From time to time, separate committees may be set up by the Board to consider specific issues when the need arises. Due to the size of the Company, the Directors have decided that issues concerning the nomination of directors will be dealt with by the Board rather than by a committee.
The audit committee consists of three non-executive directors (Stewart Roberts (Chairman), Richard Hargreaves and Charlotta Ginman). The audit committee meets formally at least twice a year and otherwise as required. It has the responsibility of ensuring that the financial performance of the Company is properly reported and reviewed and its role includes monitoring the integrity of the financial statements of the Company (including annual and interim accounts and results announcements), reviewing internal controls and risk management systems, reviewing any changes to accounting policies, reviewing and monitoring the extent of the non-audit services undertaken by external auditors, and advising on the appointment of external auditors. A copy of the terms of reference can be found here.

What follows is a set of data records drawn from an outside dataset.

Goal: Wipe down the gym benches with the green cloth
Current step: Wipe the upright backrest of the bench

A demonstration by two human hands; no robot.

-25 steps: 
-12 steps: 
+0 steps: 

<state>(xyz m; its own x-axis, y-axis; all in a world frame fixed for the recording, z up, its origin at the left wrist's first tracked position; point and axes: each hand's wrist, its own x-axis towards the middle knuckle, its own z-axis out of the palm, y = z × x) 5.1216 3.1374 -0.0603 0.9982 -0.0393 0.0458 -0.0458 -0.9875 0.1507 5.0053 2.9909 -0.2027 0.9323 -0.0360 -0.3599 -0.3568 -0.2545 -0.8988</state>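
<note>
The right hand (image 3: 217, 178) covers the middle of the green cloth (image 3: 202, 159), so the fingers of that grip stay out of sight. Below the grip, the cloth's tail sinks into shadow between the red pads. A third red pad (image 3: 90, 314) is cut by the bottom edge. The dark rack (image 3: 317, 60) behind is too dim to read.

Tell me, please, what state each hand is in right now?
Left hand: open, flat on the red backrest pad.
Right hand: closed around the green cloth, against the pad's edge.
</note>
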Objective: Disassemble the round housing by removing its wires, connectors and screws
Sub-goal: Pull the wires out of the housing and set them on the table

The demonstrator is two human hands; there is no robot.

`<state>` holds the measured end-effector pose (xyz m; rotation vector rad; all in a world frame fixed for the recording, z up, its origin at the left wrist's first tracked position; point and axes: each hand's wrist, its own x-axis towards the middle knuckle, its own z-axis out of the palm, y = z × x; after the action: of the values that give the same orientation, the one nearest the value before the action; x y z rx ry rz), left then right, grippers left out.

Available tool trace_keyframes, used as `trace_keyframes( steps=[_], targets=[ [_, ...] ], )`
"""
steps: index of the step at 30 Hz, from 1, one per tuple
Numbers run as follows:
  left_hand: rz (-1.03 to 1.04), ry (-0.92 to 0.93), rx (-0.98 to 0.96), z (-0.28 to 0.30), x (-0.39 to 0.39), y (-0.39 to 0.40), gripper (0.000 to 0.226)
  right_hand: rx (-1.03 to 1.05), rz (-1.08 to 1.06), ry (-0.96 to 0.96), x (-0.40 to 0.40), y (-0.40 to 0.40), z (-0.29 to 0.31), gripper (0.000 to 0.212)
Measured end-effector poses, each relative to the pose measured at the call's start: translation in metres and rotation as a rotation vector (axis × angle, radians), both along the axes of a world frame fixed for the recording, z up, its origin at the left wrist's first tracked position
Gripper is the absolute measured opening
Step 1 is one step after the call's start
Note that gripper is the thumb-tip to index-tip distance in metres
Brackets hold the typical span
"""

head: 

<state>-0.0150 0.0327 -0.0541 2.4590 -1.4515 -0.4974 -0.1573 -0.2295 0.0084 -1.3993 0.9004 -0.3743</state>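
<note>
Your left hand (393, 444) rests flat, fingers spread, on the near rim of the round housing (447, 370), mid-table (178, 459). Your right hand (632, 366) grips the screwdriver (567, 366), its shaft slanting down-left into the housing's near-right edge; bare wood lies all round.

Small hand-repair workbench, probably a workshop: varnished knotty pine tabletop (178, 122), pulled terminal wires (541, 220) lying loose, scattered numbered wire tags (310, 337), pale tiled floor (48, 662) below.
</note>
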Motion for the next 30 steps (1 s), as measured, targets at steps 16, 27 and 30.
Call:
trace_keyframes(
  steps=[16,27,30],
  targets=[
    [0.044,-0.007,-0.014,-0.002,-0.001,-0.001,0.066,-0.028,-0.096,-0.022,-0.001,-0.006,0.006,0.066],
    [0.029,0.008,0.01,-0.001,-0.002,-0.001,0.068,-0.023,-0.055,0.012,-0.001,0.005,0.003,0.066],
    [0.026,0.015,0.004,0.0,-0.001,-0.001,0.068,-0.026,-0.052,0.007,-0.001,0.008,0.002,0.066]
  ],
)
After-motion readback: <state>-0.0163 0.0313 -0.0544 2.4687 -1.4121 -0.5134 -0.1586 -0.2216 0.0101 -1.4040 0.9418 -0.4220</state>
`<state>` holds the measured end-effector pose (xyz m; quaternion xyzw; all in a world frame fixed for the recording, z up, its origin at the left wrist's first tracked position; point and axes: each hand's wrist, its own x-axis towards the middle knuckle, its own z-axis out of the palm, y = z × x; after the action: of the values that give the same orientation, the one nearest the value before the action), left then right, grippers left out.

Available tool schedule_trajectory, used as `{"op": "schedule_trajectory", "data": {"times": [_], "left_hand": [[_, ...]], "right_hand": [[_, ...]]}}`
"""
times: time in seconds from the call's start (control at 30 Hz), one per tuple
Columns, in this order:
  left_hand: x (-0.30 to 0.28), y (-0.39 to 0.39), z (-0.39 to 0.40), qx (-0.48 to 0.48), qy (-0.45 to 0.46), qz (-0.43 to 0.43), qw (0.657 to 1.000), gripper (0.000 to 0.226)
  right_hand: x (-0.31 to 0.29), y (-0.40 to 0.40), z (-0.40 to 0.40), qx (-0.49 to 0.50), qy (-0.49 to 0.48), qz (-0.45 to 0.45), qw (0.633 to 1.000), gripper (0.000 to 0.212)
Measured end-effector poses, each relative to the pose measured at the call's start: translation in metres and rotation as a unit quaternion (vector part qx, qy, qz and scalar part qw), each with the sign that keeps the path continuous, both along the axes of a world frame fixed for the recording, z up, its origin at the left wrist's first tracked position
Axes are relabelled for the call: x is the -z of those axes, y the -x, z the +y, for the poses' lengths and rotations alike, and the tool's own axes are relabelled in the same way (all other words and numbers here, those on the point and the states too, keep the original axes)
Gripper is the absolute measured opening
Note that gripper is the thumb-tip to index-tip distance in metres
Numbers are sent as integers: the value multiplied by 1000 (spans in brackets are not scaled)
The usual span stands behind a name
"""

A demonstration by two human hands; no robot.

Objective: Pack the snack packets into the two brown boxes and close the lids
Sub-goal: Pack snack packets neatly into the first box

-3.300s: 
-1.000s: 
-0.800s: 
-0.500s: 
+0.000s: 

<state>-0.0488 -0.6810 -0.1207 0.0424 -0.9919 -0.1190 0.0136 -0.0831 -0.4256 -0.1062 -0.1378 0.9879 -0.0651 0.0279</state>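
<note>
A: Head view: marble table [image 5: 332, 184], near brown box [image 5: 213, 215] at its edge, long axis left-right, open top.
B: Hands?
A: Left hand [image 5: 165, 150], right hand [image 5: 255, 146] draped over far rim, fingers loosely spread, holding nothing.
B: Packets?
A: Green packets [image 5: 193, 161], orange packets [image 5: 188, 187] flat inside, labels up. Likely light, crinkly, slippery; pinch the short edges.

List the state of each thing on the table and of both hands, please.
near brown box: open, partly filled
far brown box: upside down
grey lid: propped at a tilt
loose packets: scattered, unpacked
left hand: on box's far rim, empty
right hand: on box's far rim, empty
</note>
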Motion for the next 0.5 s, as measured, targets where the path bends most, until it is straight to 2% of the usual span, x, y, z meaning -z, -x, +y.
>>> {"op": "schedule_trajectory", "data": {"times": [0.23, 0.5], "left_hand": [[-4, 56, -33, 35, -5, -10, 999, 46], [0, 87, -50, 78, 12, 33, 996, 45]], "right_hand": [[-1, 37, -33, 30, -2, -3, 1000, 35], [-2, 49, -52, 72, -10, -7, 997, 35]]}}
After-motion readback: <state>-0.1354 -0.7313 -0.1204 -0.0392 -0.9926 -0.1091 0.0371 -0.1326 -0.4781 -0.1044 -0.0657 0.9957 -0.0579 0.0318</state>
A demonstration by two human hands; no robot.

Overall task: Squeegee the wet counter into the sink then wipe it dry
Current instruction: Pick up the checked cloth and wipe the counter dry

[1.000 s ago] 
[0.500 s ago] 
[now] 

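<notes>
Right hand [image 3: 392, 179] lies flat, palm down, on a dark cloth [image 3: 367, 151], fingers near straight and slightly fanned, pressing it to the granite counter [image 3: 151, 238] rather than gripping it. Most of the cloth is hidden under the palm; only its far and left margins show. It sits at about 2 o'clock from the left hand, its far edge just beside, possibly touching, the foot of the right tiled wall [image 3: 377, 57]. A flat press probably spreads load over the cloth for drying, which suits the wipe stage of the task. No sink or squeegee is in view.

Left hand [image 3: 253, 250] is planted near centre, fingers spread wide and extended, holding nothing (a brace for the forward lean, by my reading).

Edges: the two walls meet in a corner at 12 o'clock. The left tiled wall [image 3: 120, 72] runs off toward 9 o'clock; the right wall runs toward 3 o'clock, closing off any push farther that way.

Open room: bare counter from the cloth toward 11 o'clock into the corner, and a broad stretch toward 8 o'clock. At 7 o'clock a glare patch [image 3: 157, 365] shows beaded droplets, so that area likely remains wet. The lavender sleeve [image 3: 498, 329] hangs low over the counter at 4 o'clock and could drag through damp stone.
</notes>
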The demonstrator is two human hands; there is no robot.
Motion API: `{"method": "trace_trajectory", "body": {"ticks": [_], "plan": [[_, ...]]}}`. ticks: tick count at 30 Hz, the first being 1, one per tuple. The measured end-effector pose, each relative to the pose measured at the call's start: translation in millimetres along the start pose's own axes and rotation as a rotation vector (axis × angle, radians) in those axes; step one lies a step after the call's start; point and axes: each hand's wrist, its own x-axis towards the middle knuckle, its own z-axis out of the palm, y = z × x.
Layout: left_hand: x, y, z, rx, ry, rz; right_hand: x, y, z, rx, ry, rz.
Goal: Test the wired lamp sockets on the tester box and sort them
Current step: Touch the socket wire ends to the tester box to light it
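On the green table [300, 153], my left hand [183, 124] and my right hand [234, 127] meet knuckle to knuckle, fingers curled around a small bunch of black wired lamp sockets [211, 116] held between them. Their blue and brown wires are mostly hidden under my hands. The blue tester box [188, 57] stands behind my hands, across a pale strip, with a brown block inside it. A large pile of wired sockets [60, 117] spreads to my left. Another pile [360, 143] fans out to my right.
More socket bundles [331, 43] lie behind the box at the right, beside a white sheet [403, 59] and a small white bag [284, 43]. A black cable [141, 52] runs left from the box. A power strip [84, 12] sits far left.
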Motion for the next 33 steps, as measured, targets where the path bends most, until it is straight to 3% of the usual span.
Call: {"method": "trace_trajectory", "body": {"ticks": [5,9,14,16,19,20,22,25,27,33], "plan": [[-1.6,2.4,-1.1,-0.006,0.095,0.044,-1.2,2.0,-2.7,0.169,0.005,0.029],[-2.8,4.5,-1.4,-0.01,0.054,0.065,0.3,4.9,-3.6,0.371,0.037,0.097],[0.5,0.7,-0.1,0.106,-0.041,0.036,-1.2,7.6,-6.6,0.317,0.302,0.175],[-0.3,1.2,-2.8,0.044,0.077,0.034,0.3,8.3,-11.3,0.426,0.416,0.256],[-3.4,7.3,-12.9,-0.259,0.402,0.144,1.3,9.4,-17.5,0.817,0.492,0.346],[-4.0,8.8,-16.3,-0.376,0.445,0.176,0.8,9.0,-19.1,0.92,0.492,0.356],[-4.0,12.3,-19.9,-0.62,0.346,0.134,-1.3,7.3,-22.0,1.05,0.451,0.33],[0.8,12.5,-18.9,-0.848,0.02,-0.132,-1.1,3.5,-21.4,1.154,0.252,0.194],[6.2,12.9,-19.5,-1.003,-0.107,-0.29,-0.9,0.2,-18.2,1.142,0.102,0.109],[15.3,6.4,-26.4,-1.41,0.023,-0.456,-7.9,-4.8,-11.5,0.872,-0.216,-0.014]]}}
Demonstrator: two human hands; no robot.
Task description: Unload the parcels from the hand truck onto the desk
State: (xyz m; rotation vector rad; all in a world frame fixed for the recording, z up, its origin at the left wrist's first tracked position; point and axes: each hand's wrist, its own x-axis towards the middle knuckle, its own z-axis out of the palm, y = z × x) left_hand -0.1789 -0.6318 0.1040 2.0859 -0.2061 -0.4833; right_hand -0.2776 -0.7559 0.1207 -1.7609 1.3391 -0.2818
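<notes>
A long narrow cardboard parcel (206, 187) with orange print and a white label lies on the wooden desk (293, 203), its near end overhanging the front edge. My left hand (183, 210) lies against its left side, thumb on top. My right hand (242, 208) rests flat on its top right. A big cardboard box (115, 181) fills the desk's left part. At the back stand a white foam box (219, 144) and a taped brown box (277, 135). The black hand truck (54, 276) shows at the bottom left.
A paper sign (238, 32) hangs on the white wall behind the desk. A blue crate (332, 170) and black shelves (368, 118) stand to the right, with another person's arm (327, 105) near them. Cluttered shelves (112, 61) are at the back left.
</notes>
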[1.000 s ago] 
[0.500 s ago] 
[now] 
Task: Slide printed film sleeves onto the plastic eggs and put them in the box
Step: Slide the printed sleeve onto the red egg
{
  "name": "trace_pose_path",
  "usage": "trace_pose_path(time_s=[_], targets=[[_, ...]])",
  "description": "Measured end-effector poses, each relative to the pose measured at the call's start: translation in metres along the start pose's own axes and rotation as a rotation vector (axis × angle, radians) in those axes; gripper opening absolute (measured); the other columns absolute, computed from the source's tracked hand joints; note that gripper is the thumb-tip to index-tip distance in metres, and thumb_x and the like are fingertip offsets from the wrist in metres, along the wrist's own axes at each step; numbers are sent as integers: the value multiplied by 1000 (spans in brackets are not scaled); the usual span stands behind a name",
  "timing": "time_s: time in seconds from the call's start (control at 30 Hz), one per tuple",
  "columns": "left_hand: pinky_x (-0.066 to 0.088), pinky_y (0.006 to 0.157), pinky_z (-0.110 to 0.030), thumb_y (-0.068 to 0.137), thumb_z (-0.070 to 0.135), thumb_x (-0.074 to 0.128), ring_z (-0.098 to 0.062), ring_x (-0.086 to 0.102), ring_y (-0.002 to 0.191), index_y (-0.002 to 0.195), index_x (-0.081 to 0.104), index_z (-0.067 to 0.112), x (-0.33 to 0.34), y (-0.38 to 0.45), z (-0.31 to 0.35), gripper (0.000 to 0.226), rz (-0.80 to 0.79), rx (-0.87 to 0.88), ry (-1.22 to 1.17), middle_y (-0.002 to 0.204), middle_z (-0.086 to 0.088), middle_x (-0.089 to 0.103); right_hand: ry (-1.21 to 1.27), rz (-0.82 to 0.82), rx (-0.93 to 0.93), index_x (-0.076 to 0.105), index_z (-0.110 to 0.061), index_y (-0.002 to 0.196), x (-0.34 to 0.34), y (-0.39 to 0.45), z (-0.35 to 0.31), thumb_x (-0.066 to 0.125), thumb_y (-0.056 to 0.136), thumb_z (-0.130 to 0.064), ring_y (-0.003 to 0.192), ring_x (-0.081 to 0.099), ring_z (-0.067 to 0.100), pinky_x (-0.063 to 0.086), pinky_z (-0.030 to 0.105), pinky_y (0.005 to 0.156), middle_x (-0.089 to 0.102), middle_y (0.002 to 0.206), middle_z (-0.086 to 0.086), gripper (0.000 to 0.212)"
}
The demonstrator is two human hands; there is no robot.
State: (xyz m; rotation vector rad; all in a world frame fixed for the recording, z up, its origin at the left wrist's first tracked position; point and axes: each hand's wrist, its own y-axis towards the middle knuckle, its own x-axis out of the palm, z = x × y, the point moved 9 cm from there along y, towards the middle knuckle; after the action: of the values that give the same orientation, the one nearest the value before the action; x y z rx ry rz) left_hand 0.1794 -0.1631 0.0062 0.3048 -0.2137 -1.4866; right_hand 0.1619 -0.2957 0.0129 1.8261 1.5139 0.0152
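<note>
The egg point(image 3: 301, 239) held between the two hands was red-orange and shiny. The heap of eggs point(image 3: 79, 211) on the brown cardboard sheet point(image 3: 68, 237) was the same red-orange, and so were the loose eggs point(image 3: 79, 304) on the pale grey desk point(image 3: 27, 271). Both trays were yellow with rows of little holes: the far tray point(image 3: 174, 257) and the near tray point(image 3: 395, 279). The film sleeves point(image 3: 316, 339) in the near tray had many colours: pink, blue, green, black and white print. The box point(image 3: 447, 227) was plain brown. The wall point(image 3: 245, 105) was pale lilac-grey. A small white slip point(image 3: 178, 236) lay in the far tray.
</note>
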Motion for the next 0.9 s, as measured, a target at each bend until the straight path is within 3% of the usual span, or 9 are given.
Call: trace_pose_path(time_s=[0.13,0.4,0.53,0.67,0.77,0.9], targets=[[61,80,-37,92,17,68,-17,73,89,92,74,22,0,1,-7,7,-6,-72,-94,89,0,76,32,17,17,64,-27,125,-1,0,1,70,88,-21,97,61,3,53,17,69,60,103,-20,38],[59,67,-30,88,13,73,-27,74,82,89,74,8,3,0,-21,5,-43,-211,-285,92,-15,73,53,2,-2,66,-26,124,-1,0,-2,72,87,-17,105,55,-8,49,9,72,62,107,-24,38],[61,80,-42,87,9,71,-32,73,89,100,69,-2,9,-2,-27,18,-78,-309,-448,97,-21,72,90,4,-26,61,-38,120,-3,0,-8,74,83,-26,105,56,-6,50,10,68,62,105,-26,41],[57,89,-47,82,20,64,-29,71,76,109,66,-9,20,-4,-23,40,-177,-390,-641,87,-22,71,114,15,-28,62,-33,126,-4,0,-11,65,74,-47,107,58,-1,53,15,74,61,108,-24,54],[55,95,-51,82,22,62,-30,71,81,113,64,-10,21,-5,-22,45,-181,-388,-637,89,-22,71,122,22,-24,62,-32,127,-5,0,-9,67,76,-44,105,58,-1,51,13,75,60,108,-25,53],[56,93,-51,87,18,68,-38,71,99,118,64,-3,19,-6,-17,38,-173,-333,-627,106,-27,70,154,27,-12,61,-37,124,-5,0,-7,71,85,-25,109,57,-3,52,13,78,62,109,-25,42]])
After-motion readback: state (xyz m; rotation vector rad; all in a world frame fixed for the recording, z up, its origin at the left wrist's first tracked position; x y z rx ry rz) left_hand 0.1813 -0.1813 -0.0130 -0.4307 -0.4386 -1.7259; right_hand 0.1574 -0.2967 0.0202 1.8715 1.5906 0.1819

The remuneration committee consists of three non-executive directors (Richard Hargreaves (Chairman), Stewart Roberts and Charlotta Ginman). The remuneration committee meets at least twice a year and at such other times as required. It has responsibility for determining, within the agreed terms of reference, the Company’s policy on the remuneration packages of the Company’s chief executive, chairman, and the executive directors and such other members of the executive management as it is designated to consider. The remuneration of non-executive directors will be a matter for the chairman and executive directors of the Board. No director or manager is allowed to partake in any discussions as to their own remuneration. In addition, the remuneration committee has the responsibility for reviewing the structure, size and composition (including the skills, knowledge and experience) of the Board and succession planning. It also has responsibility for recommending new appointments to the Board. A copy of the terms of reference can be found here.
Share Dealing code
The Company has adopted a dealing code for the Directors and all employees, which is appropriate for a company whose stock is admitted to trading on AIM. The Company takes all reasonable steps to ensure compliance by the Directors and employees with the terms of that dealing code.
The Board is committed to regular, open and effective communication with shareholders to ensure that the Company’s strategy and performance are clearly understood. The Company provides annual and interim statutory financial reports, investor and analyst presentations, regular trading and business updates to the London Stock Exchange. At the Annual General Meeting all shareholders will have the opportunity to meet and ask questions of the Board of Directors.
The Boku Board is committed to communicating openly with its shareholders to ensure that its strategy and performance are clearly understood.